**THE TASK:** Reproduce the entire listing below verbatim.
---------- PROVIDED MATERIAL
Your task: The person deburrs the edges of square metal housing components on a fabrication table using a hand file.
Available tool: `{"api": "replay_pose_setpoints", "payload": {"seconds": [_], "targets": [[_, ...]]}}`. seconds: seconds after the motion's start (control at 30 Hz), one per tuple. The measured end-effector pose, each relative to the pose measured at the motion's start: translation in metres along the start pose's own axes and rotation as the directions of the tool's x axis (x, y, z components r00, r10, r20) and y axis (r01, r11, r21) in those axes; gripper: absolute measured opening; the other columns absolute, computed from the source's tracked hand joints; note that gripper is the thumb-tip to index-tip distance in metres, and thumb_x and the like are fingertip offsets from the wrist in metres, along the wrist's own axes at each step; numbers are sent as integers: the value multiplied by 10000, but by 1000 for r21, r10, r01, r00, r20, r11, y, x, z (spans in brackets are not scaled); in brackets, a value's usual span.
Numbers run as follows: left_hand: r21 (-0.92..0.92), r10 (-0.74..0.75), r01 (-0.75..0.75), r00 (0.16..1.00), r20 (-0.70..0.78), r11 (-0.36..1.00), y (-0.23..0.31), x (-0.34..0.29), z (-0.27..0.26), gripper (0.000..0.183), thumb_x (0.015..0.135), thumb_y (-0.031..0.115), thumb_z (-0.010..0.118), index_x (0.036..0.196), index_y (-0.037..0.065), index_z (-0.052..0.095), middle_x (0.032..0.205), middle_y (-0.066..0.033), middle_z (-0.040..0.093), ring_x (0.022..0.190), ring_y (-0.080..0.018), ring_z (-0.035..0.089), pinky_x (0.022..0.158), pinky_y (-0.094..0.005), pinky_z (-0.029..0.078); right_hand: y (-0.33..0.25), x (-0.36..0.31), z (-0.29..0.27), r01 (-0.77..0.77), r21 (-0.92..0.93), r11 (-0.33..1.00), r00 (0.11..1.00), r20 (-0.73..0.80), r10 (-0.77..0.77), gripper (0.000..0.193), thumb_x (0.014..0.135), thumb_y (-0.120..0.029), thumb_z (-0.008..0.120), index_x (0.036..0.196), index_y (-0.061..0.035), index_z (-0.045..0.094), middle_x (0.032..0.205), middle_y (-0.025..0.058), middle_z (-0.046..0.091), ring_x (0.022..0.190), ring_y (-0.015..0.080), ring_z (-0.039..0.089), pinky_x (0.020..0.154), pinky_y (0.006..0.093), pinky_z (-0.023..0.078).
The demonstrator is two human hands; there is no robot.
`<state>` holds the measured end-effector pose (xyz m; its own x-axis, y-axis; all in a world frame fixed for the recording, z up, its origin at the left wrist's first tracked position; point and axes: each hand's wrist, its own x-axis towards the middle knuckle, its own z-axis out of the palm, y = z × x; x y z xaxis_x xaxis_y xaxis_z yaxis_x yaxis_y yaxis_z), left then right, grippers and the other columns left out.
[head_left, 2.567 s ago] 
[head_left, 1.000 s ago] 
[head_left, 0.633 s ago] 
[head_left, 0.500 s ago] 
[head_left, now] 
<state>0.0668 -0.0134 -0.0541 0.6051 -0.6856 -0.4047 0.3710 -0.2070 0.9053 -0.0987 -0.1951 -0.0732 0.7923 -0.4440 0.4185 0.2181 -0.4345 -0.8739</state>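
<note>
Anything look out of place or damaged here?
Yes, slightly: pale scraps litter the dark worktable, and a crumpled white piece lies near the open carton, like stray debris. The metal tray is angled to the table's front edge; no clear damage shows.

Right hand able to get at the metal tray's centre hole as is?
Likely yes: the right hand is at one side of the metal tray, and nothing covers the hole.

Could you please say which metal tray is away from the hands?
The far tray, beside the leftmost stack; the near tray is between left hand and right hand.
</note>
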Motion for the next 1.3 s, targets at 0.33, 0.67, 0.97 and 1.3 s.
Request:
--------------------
**RESPONSE TO THIS TASK:**
Your task: The person deburrs the edges of square metal housing components on a fabrication table using a hand file.
Available tool: `{"api": "replay_pose_setpoints", "payload": {"seconds": [_], "targets": [[_, ...]]}}`. seconds: seconds after the motion's start (control at 30 Hz), one per tuple. The measured end-effector pose, each relative to the pose measured at the motion's start: translation in metres along the start pose's own axes and rotation as the directions of the tool's x axis (x, y, z components r00, r10, r20) and y axis (r01, r11, r21) in those axes; gripper: absolute measured opening; the other columns absolute, computed from the source's tracked hand joints; note that gripper is the thumb-tip to index-tip distance in metres, and thumb_x and the like are fingertip offsets from the wrist in metres, along the wrist's own axes at each step; numbers are sent as integers: the value multiplied by 10000, but by 1000 for r21, r10, r01, r00, r20, r11, y, x, z (spans in brackets are not scaled); in brackets, a value's usual span.
Numbers run as follows: left_hand: r21 (-0.92..0.92), r10 (-0.74..0.75), r01 (-0.75..0.75), r00 (0.16..1.00), r20 (-0.70..0.78), r11 (-0.36..1.00), y (-0.23..0.31), x (-0.34..0.29), z (-0.27..0.26), gripper (0.000..0.183), thumb_x (0.015..0.135), thumb_y (-0.031..0.115), thumb_z (-0.010..0.118), index_x (0.036..0.196), index_y (-0.037..0.065), index_z (-0.052..0.095), middle_x (0.032..0.205), middle_y (-0.066..0.033), middle_z (-0.040..0.093), ring_x (0.022..0.190), ring_y (-0.080..0.018), ring_z (-0.035..0.089), pinky_x (0.022..0.158), pinky_y (-0.094..0.005), pinky_z (-0.029..0.078); right_hand: y (-0.33..0.25), x (-0.36..0.31), z (-0.29..0.27), r01 (-0.77..0.77), r21 (-0.92..0.93), r11 (-0.33..1.00), r00 (0.11..1.00), r20 (-0.73..0.80), r10 (-0.77..0.77), gripper (0.000..0.193), thumb_x (0.014..0.135), thumb_y (-0.120..0.029), thumb_z (-0.008..0.120), index_x (0.036..0.196), index_y (-0.061..0.035), index_z (-0.045..0.094), middle_x (0.032..0.205), middle_y (-0.025..0.058), middle_z (-0.046..0.091), ring_x (0.022..0.190), ring_y (-0.015..0.080), ring_z (-0.039..0.089), pinky_x (0.020..0.154), pinky_y (0.006..0.093), pinky_z (-0.023..0.078).
The demonstrator is two human hands; there is no robot.
`<state>` holds the measured end-effector pose (xyz m; its own x-axis, y-axis; all in a world frame fixed for the recording, z up, its origin at the left wrist's first tracked position; point and axes: each hand's wrist, its own x-axis towards the middle knuckle, its own z-axis out of the palm, y = z × x; x y z xaxis_x xaxis_y xaxis_z yaxis_x yaxis_y yaxis_z), left then right, grippers and the other columns left out.
[head_left, 2.567 s ago] 
[head_left, 1.000 s ago] 
[head_left, 0.633 s ago] 
[head_left, 0.500 s ago] 
[head_left, now] 
<state>0.0668 -0.0134 -0.0541 0.6051 -0.6856 -0.4047 0.3710 -0.2070 0.9053 -0.0987 -0.1951 -0.0732 0.7923 -0.4440 0.4185 0.2181 -0.4345 -0.8739</state>
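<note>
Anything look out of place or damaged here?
Yes, slightly: pale scraps litter the dark worktable, and a crumpled white piece lies near the open carton, like stray debris. The metal tray is angled to the table's front edge; no clear damage shows.

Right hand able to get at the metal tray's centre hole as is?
Likely yes: the right hand is at one side of the metal tray, and nothing covers the hole.

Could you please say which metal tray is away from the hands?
The far tray, beside the leftmost stack; the near tray is between left hand and right hand.
</note>
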Motion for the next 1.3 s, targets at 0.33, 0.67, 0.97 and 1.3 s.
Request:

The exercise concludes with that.